Inspectores da Directoria do Sul da Polícia Judiciária (PJ) e efectivos dos postos da GNR de Serpa e Moura procederam à detenção de três indivíduos sobre quem recai a suspeita de estarem envolvidos no tráfico de seres humanos para trabalharem na apanha de azeitona no Alentejo.
A operação que levou à detenção dos suspeitos foi desencadea na sequência de uma queixa apresentada por um grupo de cidadãos estrangeiros, supõe-se que de nacionalidade romena, que tinham sido contratados para trabalhar na na campanha da azeitona em herdades da região. Num comunicado divulgado terça-feira, no portal da Directoria do Sul da Polícia Judiciária, lê-se que “foram efectuadas diligências de investigação que levaram à detenção, na zona de Serpa, de três homens”.
Nos últimos anos, e sempre que decorrem trabalhos sazonais nas vindimas e na apanha de azeitona, indivíduos do leste europeu, na sua maioria romenos, procedem à contratação dos trabalhadores nos seus países, que depois transportam para o Alentejo. As pessoas engajadas são por vezes albergadas em instalações degradadas, sem água, rede de esgotos ou energia eléctrica e são sujeitas a ritmos de trabalho violentos.
Para evitar a fuga das vítimas, os membros destas redes de tráfico de pessoas actuam habitualmente como terão feito no caso agora detectado: “retêm os documentos de identificação” dos trabalhadores, a pretexto de garantir o "pagamento das despesas de transporte e estadia”, explica a PJ. Os homens detidos em Serpa, com idades compreendidas entre 22 e 33 anos, foram presentes às autoridades judiciárias para “aplicação das medidas de coação tidas por adequadas”, as quais não foram divulgadas.

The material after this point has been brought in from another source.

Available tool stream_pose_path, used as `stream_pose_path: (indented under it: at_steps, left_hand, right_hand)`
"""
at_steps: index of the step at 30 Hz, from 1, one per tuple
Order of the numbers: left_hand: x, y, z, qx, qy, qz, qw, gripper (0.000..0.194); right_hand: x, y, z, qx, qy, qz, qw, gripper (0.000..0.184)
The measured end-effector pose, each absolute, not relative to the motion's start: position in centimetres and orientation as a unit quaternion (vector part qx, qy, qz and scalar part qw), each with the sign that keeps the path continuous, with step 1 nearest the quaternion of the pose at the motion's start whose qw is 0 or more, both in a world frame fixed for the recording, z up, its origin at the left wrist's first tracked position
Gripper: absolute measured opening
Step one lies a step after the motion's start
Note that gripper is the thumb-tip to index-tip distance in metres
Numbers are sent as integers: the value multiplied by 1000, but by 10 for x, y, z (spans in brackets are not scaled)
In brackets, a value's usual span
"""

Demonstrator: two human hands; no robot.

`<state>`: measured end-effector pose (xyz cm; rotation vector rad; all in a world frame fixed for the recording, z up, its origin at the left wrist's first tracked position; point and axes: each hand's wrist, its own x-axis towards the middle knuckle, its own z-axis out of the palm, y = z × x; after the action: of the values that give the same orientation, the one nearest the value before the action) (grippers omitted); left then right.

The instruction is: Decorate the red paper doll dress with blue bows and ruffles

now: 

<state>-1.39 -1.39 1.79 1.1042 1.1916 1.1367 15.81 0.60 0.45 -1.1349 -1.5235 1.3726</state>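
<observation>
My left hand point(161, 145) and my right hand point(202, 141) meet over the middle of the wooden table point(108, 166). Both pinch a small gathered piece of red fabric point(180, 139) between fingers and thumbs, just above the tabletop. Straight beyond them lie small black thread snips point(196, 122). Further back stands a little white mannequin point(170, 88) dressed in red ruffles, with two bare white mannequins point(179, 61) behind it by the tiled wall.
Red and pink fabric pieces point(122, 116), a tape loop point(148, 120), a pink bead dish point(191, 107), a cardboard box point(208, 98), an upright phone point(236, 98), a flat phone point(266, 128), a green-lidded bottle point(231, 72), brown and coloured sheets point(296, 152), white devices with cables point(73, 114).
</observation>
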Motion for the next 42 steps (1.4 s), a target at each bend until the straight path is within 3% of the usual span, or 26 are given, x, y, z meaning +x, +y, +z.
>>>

Já na semana passada, inspectores da Autoridade para as Condições de Trabalho, militares da GNR e do Serviço de Estrangeiros e Fronteiras identificaram 21 cidadãos romenos que não estavam inscritos na Segurança Social e que se encontravam a trabalhar na apanha de azeitona no Baixo Alentejo. Há cerca de um mês, no início de Outubro, as autoridades detectaram também 25 trabalhadores estrangeiros em situação ilegal a trabalhar nas vindimas na região.
Este tipo de aproveitamento de mão-de-obra barata conta por vezes com a permissividade dos empresários agrícolas, que justificam o recurso a trabalhadores contratados ilegalmente com a necessidade de gente para apanhar a azeitona, alegando que no Alentejo não há pessoas disponíveis em número suficiente.
Grande parte destes imigrantes pertence à etnia cigana e tem origem no Sul da Roménia, sendo a sua contratação feita normalmente através de empresas criadas por compatriotas seus, afirma Alberto Matos, dirigente da Associação Solidariedade Imigrante. Para levaram a cabo as suas actividades, os recrutadores chegam a Portugal, obtêm o número de contribuinte e logo a seguir formalizam a constituição das empresas intermediárias nos balcões Empresa na Hora, negociando depois com os empresários agrícolas a cedência de mão-de-obra para os trabalhos sazonais.

Em troca recebem o salário dos trabalhadores, normalmente o salário mínimo nacional, e mais uma comissão, tudo  acrescido do IVA correspondente. Muitas vezes desaparecem, deixando os trabalhadores abandonados e sem lhes pagarem e o fisco português lesado com o IVA que não entregam às Finanças.